## TRY IT
Could you copy each line of the entries that contains "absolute"?

## DATA TO USE
---

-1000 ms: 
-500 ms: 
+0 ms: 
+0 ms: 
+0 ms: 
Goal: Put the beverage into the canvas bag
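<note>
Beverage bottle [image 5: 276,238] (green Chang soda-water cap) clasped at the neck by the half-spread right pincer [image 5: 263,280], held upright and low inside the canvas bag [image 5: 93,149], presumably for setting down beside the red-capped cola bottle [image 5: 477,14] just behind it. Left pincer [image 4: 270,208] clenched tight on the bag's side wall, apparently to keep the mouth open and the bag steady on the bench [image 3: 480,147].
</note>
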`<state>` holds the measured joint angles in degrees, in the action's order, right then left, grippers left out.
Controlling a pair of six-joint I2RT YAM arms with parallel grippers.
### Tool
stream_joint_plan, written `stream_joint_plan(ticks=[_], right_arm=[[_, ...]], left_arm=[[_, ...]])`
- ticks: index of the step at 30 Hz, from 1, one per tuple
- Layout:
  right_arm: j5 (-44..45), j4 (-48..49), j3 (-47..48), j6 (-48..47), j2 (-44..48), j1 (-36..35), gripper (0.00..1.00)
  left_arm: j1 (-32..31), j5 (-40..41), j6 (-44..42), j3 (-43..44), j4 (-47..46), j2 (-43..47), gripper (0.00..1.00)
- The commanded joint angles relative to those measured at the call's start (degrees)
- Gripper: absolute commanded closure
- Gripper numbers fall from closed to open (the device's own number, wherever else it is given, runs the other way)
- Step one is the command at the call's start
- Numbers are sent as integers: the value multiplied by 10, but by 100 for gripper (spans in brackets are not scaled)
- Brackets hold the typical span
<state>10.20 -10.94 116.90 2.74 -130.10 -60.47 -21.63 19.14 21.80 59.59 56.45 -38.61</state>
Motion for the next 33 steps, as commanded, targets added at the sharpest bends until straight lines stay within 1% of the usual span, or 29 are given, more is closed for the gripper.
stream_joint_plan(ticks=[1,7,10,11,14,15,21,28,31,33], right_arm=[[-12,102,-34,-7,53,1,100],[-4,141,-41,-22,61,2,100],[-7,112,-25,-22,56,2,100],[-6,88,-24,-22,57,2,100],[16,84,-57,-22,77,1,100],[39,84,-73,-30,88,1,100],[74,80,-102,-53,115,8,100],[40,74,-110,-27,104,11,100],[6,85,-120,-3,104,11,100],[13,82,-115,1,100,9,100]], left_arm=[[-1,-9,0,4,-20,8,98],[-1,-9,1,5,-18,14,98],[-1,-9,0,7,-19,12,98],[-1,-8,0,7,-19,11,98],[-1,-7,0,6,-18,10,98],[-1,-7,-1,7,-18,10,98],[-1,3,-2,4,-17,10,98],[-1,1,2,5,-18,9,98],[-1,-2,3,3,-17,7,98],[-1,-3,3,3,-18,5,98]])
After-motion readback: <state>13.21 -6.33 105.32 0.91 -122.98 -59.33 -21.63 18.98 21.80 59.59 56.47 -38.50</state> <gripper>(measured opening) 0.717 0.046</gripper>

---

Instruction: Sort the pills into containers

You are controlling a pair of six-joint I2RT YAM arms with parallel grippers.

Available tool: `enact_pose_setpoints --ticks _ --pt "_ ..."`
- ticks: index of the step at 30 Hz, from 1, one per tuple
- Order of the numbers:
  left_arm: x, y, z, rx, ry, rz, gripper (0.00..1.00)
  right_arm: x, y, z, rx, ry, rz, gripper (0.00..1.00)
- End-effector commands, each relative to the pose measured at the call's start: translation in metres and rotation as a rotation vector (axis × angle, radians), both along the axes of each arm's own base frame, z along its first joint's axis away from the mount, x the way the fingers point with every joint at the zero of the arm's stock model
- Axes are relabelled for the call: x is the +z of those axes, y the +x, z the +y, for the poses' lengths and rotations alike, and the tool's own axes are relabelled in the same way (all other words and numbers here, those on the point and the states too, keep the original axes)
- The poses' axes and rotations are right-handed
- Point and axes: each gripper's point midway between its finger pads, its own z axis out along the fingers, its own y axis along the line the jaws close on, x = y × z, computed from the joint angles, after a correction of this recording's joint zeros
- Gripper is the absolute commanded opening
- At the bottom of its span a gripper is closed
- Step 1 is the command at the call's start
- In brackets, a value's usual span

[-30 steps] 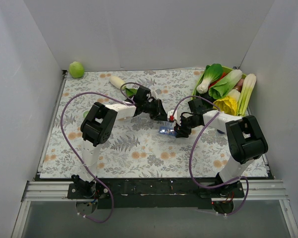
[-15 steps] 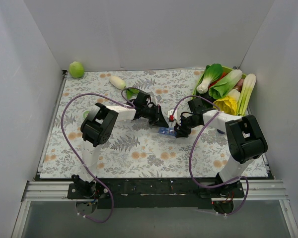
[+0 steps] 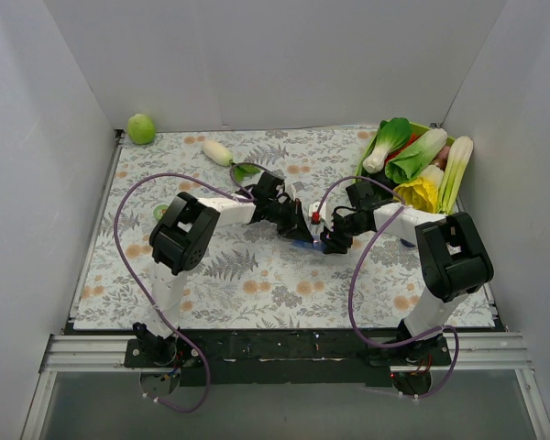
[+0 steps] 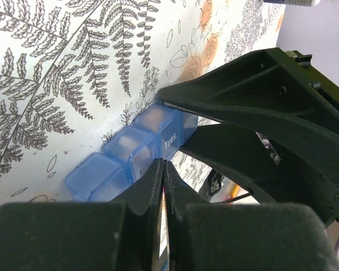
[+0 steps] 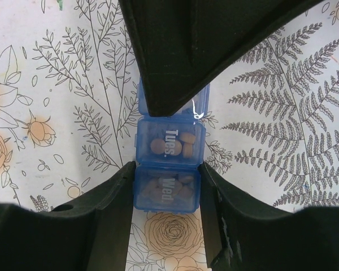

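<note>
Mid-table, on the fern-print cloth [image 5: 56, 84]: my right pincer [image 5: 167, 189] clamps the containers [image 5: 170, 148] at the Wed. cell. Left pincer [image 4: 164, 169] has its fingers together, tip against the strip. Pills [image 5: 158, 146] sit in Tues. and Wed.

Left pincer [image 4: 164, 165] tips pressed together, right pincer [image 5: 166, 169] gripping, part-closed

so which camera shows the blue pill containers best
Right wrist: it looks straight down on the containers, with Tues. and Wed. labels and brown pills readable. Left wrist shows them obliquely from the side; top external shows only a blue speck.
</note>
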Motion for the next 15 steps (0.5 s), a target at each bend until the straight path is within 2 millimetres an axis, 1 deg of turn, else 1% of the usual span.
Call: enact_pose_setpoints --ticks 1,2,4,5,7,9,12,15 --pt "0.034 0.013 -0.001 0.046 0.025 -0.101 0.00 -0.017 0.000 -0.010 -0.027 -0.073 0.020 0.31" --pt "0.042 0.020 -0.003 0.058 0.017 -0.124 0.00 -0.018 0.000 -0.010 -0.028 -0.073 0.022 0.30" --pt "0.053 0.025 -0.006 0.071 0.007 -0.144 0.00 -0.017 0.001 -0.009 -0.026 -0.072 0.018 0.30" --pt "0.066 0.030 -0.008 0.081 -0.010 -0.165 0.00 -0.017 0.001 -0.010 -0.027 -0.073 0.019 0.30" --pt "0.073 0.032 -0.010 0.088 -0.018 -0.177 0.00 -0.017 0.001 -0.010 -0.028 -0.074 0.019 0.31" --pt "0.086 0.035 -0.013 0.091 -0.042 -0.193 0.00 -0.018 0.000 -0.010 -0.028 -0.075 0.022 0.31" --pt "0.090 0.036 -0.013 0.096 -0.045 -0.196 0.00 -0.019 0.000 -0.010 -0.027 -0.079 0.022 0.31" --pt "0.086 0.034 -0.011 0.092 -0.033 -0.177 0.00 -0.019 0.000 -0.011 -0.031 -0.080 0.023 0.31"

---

## EXPECTED ANSWER
- Gripper: absolute commanded closure
- Gripper is the absolute commanded opening

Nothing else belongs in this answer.